» **What you will do**: Only the pictures should be dropped; every line of the data must come back exactly as written.

» **Raw data**:
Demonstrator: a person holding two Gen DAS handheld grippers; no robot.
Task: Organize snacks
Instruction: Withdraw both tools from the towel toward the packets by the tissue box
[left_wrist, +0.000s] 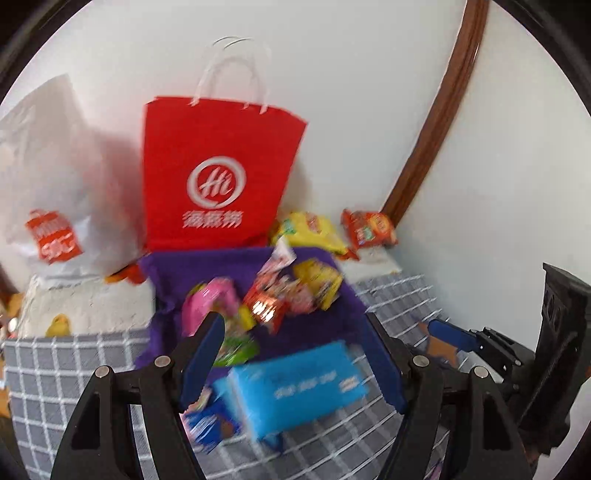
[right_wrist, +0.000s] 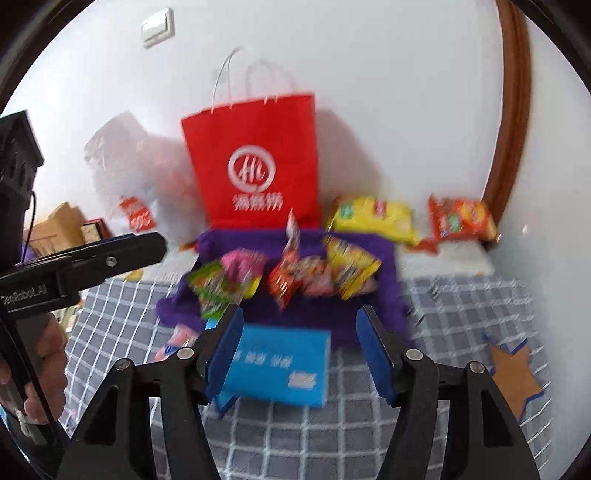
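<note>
A blue flat pack (left_wrist: 295, 387) (right_wrist: 277, 365) lies on the grey checked cloth (left_wrist: 48, 373), partly on top of smaller snack packs (left_wrist: 210, 432). Behind it a purple fabric bin (left_wrist: 332, 325) (right_wrist: 251, 236) holds pink (left_wrist: 214, 299), red (left_wrist: 266, 299) and yellow (left_wrist: 319, 282) snack packs. My left gripper (left_wrist: 293, 325) hovers open over the blue pack, which is blurred and apart from the pads. My right gripper (right_wrist: 299, 321) is open above the same pack, gripping nothing. One blue-padded finger (left_wrist: 452, 334) of the right gripper shows at the right of the left wrist view.
A red paper bag (left_wrist: 218, 177) (right_wrist: 258, 166) stands against the white wall behind the bin, beside a white plastic bag (left_wrist: 55, 177). Yellow (right_wrist: 373, 214) and orange (right_wrist: 461, 218) snack bags lie at the back right. A cardboard star (right_wrist: 513, 373) lies on the cloth. A hand (right_wrist: 44, 362) holds the left gripper.
</note>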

» **Exercise solution**:
Demonstrator: a person holding two Gen DAS handheld grippers; no robot.
Task: Organize snacks
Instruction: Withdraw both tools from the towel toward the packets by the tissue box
[left_wrist, +0.000s] 
[right_wrist, +0.000s] 
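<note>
A blue flat pack (left_wrist: 295, 387) (right_wrist: 277, 365) lies on the grey checked cloth (left_wrist: 48, 373), partly on top of smaller snack packs (left_wrist: 210, 432). Behind it a purple fabric bin (left_wrist: 332, 325) (right_wrist: 251, 236) holds pink (left_wrist: 214, 299), red (left_wrist: 266, 299) and yellow (left_wrist: 319, 282) snack packs. My left gripper (left_wrist: 293, 325) hovers open over the blue pack, which is blurred and apart from the pads. My right gripper (right_wrist: 299, 321) is open above the same pack, gripping nothing. One blue-padded finger (left_wrist: 452, 334) of the right gripper shows at the right of the left wrist view.
A red paper bag (left_wrist: 218, 177) (right_wrist: 258, 166) stands against the white wall behind the bin, beside a white plastic bag (left_wrist: 55, 177). Yellow (right_wrist: 373, 214) and orange (right_wrist: 461, 218) snack bags lie at the back right. A cardboard star (right_wrist: 513, 373) lies on the cloth. A hand (right_wrist: 44, 362) holds the left gripper.
</note>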

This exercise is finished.